Les peptides natriurétiques jouent un rôle central dans le diagnostic de l’insuffisance cardiaque (IC) : ils ont l’avantage de l’objectivité, de la reproductibilité et de la disponibilité généralisée. Leur utilisation facilite à la fois le diagnostic et l’exclusion précoces de l’IC : un taux élevé de peptides natriurétiques évoque très fortement une insuffisance cardiaque, alors qu’un taux normal écarte le diagnostic.
Actuellement, en cas de dyspnée chronique chez un patient reçu en consultation, les seuils de NT-proBNP retenus par la Société européenne de cardiologie (ESC) sont :
- un taux < 125 pg/mL pour exclure l’insuffisance cardiaque (rule-out),
- et un taux variant selon l’âge pour confirmer le diagnostic (rule-in) : ≥ 125 pg/mL chez les moins de 50 ans, ≥ 250 pg/mL chez les 50 - 75 ans et ≥ 500 pg/mL chez les plus de 75 ans.
Cependant, les seuils optimaux sont toujours à l’étude, puisque certains paramètres cliniques (outre l’âge) peuvent influencer le dosage. En effet, les taux de NT-proBNP sont plus bas en cas d’IC avec fraction d’éjection ventriculaire gauche (FEVG) préservée (comparés à ceux de l’IC à FEVG altérée), ainsi que chez les patients en situation d’obésité.
De nouveaux seuils en fonction de l’IMC
Afin de proposer des seuils de NT-proBNP (rule-in et rule-out) plus performants, des chercheurs américains ont évalué rétrospectivement leur efficacité dans une cohorte de patients souffrant de dyspnée chronique et ayant un diagnostic d’insuffisance cardiaque à FEVG préservée par cathétérisme droit d’effort à la Mayo Clinic (États-Unis) [N = 414 personnes], ainsi que dans trois autres cohortes de malades. De nouveaux seuils de NT-proBNP ont ensuite été proposés, puis testés dans trois autres cohortes, pour validation.
Les résultats ont été publiés dans Circulation. Il en ressort que le seuil rule-out actuellement recommandé pour exclure l’IC (NT-proBNP < 125 pg/mL) a une sensibilité de 82 % (IC 95 % = [77 % ; 88 %]) en cas d’IMC < 35, mais cette dernière descend à 67 % (IC 95 % = [58 % ; 77 %]) en cas d’IMC ≥ 35. Les auteurs indiquent qu’un seuil de rule-out plus bas (NT-proBNP < 50 pg/mL) a une bonne sensibilité en cas d’IMC < 35 (97 %, IC 95 % = [95 % ; 99 %]) et aussi en cas d’IMC ≥ 35 (86 %, IC 95 % = [79 % ; 93 %]).
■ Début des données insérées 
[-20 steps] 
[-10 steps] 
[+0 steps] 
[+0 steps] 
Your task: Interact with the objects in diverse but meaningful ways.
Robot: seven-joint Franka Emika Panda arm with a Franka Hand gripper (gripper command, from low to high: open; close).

Les seuils rule-in recommandés aujourd’hui, stratifiés selon l’âge, ont, quant à eux, une spécificité de seulement 65 % (IC 95 % = [57 % ; 72 %]). Les auteurs proposent donc de nouveaux seuils pour confirmer le diagnostic d’IC à FEVG préservée, fondés sur l’IMC : dans leur étude, un seuil de NT-proBNP ≥ 500 pg/mL en cas d’IMC < 35 a ainsi une spécificité de 85 % (IC 95 % = [78 % ; 91 %]) et de 100 % si l’IMC > 35 ; un seuil plus bas, fixé à 220 pg/mL en cas d’IMC ≥ 35, maintient une bonne spécificité, à 88 % (IC 95 % = [73 % ; 100 %]). Des performances équivalentes de ces nouveaux seuils de NT-proBNP ont été retrouvées dans les différentes cohortes de validation.
Par ailleurs, le dosage du NT-proBNP n’a montré qu’une valeur diagnostique supplémentaire modeste en cas de fibrillation atriale, cette pathologie étant elle-même associée à un risque élevé d’IC à FEVG préservée chez les patients ayant une dyspnée chronique.
Selon les auteurs, ces résultats montrent que les précédents seuils de NT-proBNP mènent à des taux d’erreur inacceptables, tandis que ces nouveaux seuils stratifiés par l’IMC réduisent les erreurs et guident de manière plus appropriée les examens supplémentaires.